** Provided material **

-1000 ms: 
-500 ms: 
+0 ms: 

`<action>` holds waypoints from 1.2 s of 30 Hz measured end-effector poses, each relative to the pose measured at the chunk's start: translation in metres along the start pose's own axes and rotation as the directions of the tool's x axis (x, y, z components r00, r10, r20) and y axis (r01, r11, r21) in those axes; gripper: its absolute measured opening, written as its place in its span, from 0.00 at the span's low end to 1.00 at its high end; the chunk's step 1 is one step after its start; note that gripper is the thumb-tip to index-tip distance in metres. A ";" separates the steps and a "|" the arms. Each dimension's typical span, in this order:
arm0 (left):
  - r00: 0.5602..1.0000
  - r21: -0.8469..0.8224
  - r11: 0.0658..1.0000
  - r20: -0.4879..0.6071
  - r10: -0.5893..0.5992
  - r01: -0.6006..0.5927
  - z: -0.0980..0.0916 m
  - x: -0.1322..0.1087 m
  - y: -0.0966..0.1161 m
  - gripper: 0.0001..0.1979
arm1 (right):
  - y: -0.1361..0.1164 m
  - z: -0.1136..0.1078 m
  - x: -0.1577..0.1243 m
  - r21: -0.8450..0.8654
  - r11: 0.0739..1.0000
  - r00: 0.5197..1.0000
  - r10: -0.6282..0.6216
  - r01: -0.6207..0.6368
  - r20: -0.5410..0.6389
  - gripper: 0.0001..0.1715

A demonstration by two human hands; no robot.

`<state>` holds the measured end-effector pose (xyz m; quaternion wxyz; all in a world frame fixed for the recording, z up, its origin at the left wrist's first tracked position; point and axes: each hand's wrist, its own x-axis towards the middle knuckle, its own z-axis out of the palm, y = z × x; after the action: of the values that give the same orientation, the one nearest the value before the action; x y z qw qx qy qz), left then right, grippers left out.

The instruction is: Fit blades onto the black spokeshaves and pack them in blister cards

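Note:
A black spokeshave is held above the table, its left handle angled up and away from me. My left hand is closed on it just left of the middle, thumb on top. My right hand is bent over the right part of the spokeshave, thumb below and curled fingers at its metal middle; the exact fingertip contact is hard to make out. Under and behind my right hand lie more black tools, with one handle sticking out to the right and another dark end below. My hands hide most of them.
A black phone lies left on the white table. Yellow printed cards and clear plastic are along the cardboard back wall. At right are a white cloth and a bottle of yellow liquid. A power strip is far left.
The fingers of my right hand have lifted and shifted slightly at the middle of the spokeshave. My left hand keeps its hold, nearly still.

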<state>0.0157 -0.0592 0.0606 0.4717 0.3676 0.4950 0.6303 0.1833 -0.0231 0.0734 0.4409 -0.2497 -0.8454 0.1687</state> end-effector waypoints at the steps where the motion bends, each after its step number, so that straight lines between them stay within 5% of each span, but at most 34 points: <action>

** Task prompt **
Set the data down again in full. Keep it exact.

** Exercise output **
-1000 ms: 
-500 ms: 
+0 ms: 

`<action>` holds waypoints from 1.2 s of 30 Hz measured end-effector poses, each relative to the pose measured at the chunk's start: translation in metres along the start pose's own axes and rotation as the directions of the tool's x axis (x, y, z components r00, r10, r20) and y axis (r01, r11, r21) in those axes; gripper: its absolute measured opening, written as its place in its span, from 0.00 at the span's low end to 1.00 at its high end; the chunk's step 1 is one step after its start; note that gripper is the thumb-tip to index-tip distance in metres. A ";" separates the steps and a "|" the arms. Each dimension's typical span, in this order:
arm0 (left):
  - r00: 0.5602..1.0000
  - r21: -0.8469..0.8224
  - r11: 0.0658..1.0000
  - r20: -0.4879..0.6071
  - r10: -0.5893..0.5992
  - r01: -0.6006..0.5927
  - z: -0.0980..0.0916 m
  - x: -0.1322..0.1087 m
  - y: -0.0966..0.1161 m
  - gripper: 0.0001..0.1979
arm1 (right):
  - y: -0.1361..0.1164 m
  - z: -0.1136..0.1078 m
  - x: -0.1577..0.1243 m
  - r21: -0.8450..0.8654
  - r11: 0.0739..1.0000
  - r00: 0.5197..1.0000
  - r10: -0.6282..0.6216
  - r01: -0.6207..0.6368
  - r20: -0.5410..0.6389
  - gripper: 0.0001..0.1715

A demonstration by two human hands; no robot.

`<state>` holds the measured end-effector pose (xyz m; quaternion wxyz; all in a world frame fixed for the recording, z up, its origin at the left wrist's first tracked position; point and axes: each hand's wrist, its own x-axis towards the middle knuckle, its own z-axis out of the palm, y = z × x; after the action: of the values that give the same orientation, the one nearest the value before the action; x y z qw qx qy qz), left then right, grippers left out.

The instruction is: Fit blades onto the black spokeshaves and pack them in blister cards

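Note:
A black spokeshave is held above the table, its left handle angled up and away from me. My left hand is closed on it just left of the middle, thumb on top. My right hand is bent over the right part of the spokeshave, thumb below and curled fingers at its metal middle; the exact fingertip contact is hard to make out. Under and behind my right hand lie more black tools, with one handle sticking out to the right and another dark end below. My hands hide most of them.
A black phone lies left on the white table. Yellow printed cards and clear plastic are along the cardboard back wall. At right are a white cloth and a bottle of yellow liquid. A power strip is far left.
The fingers of my right hand have lifted and shifted slightly at the middle of the spokeshave. My left hand keeps its hold, nearly still.
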
<state>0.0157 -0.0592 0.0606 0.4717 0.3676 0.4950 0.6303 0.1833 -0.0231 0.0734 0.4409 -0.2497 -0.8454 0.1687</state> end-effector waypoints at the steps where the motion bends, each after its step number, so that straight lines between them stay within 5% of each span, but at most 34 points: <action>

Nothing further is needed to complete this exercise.